MANA and attorneys who work closely with the association achieved a notable court victory earlier this year that strengthened the rep’s position in the face of termination by a principal.
Last year in a case before the Federal District Court of Massachusetts, the Court issued an opinion that the “Waiver of law prohibited” provision in the Georgia Commission Protection Act was invalid, and that Massachusetts law prevailed in a lawsuit of a Georgia-based representative against a Massachusetts-based manufacturer. The manufacturers’ representative was represented by MANA Attorneys Kramer & Kramer, LLP, who alerted the association to the potentially devastating effect of this opinion on all commission protection acts throughout the country. Kramer and Kramer filed an appeal of this opinion with the First Circuit Court of Appeals, and asked MANA to file an Amicus Curiae Brief with the Court in support of the “no waiver of law” provisions in most if not all commission protection acts.

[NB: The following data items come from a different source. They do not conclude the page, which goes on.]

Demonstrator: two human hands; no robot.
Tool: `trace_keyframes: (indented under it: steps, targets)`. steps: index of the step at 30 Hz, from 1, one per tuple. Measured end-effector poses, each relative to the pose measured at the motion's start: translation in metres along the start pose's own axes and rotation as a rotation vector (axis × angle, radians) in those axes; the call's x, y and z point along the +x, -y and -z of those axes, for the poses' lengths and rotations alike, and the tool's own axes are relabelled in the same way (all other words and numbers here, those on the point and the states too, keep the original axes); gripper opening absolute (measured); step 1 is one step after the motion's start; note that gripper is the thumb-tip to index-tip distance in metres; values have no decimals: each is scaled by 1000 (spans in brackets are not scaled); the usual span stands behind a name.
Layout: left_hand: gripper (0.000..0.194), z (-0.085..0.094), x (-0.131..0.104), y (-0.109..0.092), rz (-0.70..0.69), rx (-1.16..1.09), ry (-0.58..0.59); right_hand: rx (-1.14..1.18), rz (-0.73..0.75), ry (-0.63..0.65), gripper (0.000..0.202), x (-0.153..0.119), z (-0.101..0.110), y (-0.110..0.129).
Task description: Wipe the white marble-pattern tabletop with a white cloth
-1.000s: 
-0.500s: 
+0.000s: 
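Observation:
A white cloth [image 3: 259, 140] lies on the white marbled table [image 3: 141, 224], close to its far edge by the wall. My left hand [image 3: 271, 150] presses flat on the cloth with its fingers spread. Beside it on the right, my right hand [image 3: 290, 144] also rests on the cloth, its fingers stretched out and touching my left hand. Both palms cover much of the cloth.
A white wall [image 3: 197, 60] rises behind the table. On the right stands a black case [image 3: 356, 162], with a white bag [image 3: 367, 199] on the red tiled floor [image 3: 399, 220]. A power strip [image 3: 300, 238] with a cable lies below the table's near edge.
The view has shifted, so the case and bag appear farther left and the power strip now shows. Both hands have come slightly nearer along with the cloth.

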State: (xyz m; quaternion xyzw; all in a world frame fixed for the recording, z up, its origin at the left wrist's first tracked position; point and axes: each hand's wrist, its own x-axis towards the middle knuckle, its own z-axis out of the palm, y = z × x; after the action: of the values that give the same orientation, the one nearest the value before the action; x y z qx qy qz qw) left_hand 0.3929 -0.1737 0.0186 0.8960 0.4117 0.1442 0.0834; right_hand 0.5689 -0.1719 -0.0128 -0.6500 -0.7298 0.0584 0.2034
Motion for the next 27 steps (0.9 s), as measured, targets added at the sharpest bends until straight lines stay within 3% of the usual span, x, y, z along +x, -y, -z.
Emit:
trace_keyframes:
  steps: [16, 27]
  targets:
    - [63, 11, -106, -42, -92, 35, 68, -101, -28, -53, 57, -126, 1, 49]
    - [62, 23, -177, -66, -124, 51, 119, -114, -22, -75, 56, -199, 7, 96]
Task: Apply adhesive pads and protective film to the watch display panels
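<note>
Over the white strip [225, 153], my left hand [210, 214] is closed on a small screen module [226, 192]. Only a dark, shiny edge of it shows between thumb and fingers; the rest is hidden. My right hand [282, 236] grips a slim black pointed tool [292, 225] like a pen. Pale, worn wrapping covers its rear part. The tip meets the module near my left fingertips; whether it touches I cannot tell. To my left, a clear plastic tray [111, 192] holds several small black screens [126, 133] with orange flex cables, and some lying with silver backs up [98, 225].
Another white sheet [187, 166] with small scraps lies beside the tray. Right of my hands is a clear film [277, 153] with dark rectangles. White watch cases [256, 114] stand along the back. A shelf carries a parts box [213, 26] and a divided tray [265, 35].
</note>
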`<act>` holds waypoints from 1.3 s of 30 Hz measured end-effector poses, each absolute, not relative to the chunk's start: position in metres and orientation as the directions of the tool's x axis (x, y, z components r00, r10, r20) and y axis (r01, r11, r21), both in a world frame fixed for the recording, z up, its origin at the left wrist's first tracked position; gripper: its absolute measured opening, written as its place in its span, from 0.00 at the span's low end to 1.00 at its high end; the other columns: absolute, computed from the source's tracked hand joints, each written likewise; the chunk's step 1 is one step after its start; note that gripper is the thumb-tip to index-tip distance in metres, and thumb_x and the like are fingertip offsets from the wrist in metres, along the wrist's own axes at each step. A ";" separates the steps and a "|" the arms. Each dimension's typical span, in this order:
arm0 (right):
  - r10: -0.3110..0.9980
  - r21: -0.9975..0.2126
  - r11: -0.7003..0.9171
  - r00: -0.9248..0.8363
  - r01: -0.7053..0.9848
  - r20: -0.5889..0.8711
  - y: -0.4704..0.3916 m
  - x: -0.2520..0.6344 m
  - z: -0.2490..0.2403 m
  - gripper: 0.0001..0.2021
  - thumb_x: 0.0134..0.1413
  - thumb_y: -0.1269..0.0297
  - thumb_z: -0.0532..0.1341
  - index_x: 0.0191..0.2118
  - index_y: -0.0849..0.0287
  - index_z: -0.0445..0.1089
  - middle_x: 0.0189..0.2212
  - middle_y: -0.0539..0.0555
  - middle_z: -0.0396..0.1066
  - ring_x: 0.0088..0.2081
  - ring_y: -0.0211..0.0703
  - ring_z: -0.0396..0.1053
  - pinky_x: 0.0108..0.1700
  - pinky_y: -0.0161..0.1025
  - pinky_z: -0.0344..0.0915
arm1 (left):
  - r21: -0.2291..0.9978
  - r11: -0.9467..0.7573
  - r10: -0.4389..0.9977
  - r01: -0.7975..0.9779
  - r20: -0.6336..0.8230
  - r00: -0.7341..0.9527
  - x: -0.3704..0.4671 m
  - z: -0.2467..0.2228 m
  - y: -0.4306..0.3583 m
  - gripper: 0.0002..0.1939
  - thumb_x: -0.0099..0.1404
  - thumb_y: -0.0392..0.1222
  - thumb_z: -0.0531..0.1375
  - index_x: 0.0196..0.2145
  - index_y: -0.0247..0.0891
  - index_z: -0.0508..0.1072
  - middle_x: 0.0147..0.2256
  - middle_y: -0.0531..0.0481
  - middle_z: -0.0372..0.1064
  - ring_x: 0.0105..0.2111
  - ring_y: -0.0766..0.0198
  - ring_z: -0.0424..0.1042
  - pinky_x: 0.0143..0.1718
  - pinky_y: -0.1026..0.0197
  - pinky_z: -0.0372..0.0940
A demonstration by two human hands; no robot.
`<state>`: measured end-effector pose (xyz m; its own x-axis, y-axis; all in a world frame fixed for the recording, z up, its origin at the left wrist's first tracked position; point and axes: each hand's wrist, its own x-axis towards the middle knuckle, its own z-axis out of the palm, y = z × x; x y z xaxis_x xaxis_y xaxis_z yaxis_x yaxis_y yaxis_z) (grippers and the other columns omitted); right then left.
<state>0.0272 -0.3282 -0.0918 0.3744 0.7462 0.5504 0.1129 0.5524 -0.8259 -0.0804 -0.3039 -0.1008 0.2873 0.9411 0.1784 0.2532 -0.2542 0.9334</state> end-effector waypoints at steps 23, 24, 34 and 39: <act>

At the MANA Attorney Forum in October of last year attorneys agreed to volunteer to contribute to the development of the Amicus Curiae Brief. Several attorneys offered their services and Randy Gillary and Kevin Albus, Law Offices of Randall J. Gillary, P.C., Troy, Michigan, volunteered to prepare and submit the brief on behalf of MANA. Barbara Kramer successfully argued the case in the First Circuit Court of Appeals earlier this year.
In describing what took place, Mitchell A. Kramer, Kramer & Kramer, LLP, Rydal, Pennsylvania, explains, “In a case entitled ‘Vertex v. Paradigm,’ a federal judge in Massachusetts issued a decision which could have effectively nullified all of those laws. Vertex is our client, and Barbara Kramer and I handled the case in Massachusetts.”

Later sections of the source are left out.